__THE PROBLEM__. Each line below that contains "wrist" should be counted; give the total alone.

++++++

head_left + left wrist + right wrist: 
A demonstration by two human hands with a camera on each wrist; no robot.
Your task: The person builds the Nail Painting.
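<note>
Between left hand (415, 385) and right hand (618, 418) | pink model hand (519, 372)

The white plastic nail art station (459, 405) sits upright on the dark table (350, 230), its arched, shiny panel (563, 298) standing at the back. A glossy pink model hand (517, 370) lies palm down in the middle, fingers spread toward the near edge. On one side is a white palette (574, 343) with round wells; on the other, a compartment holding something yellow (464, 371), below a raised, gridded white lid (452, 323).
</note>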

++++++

__SOLVED EXERCISE__. 2